Выбрать главу

Никогда не думал, что настолько сойдет с ума, чтобы проделать это с собой. Что же было той критической точкой, после которой он лег вот так вот в гроб в квартире Дена, сознательно отключив подачу части лекарств? Что заставило его биться в судорогах, чувствуя, как кислота растворяет кожу и часть мышц, что помогло ему оставаться в сознании и упорно заставлять бездумную машину моделировать его новое тело? Что помогло ему не сойти с ума от боли, когда формировались новые ткани, когда иглы раз за разом входили в тело?

Алек не знал ответ.

Но, похоже, эта боль и вернула ему разум.

Или не боль? Или это было позже, когда он стоял над трупом Юки и не чувствовал ничего? Или еще позже, когда рыжая заливисто смеялась в его сне и он чувствовал боль, не менее сильную, но не имеющую формы?

Или когда впервые посмотрел в зеркало и понял, что отражение — это не он?

Столько потерянных лет.
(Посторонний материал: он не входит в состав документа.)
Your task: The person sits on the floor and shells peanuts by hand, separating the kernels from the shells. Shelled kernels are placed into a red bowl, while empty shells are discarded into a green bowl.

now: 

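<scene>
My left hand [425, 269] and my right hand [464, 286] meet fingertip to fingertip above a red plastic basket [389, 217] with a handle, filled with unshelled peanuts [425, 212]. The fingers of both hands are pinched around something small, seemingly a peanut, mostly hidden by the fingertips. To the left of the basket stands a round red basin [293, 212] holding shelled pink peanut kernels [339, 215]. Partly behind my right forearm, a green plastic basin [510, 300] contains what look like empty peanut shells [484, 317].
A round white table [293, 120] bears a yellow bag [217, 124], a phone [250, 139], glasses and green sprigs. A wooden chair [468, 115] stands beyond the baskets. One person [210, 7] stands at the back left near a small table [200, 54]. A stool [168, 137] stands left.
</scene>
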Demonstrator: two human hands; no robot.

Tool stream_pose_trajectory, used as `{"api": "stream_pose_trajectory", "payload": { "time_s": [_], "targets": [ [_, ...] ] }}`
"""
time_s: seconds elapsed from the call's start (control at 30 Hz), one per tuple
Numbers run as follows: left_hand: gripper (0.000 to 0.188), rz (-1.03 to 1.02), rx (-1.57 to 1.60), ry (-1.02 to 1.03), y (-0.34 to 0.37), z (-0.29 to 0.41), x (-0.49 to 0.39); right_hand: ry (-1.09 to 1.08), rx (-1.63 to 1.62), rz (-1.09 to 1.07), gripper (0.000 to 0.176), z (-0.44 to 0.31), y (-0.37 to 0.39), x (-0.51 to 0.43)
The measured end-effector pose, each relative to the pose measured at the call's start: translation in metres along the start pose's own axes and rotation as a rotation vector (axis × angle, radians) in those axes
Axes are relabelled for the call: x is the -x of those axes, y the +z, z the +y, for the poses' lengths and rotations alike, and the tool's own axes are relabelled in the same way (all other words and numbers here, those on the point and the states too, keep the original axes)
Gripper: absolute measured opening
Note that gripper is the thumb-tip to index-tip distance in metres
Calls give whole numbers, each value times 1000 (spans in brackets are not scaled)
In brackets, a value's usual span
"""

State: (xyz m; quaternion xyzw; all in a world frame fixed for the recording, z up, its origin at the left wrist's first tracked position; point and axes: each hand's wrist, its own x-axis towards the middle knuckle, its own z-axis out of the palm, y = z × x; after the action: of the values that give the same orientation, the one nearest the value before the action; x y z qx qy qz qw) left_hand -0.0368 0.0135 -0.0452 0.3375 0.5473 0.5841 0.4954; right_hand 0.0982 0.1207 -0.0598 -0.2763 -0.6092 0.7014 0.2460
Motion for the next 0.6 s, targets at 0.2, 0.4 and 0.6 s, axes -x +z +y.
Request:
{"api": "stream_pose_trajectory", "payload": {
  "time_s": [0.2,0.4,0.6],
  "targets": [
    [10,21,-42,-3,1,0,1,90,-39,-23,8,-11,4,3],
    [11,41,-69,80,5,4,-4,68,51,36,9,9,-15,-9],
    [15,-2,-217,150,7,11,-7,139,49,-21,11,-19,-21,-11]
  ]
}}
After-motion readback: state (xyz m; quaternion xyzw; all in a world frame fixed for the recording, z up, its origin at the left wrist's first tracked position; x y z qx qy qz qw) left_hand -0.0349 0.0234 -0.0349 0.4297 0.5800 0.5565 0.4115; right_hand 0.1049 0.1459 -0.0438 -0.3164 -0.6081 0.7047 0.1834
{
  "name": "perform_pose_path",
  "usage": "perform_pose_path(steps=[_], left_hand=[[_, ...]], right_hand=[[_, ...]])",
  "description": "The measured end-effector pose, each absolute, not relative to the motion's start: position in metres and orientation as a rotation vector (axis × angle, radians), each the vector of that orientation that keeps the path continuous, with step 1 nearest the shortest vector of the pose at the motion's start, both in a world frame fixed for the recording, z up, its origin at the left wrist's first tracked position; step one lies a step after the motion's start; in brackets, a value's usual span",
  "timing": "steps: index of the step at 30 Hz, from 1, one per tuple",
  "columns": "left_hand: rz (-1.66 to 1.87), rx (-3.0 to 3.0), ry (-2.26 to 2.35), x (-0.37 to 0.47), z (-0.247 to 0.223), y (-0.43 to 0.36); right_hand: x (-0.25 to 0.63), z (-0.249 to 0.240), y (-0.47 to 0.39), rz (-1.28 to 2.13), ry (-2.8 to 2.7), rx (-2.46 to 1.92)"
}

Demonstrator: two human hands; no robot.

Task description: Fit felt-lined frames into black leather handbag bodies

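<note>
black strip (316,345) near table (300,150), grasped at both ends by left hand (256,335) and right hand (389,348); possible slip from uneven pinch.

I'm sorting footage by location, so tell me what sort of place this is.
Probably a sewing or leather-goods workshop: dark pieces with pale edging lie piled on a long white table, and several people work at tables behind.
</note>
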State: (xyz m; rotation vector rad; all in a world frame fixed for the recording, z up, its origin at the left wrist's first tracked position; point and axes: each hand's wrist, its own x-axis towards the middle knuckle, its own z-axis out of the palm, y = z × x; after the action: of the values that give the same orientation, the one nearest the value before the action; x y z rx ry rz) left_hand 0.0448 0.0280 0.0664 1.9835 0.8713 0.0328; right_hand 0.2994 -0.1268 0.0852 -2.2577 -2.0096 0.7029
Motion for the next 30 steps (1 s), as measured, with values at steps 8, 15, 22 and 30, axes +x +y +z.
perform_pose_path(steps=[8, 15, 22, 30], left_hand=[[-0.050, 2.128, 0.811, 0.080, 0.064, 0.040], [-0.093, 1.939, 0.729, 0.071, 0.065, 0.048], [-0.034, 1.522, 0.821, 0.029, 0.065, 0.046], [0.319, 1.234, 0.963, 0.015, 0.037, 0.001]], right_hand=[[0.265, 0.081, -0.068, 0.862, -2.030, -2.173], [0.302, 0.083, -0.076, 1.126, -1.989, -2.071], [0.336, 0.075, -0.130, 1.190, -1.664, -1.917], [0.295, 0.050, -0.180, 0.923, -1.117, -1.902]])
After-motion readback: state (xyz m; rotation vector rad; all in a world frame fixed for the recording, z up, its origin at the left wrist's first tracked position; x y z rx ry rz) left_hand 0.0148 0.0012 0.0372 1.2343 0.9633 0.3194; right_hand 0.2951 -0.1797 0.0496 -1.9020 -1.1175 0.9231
Алек усмехнулся девушке в оконном стекле, давно мертвой девушке, завернул в душевую, вытащил линзы и распустил волосы, кое-как продрав пальцами спутавшиеся пряди, вычесав из них серую пыль. Темная волна накрыла плечи, скользнула по спине и груди — проклятой, такой неудобной груди — и он скривился, глядя на самого себя. Так хотелось, тогда, после войны. Казалось — это решит все проблемы. Казалось — только этого не хватает чтобы стать счастливым.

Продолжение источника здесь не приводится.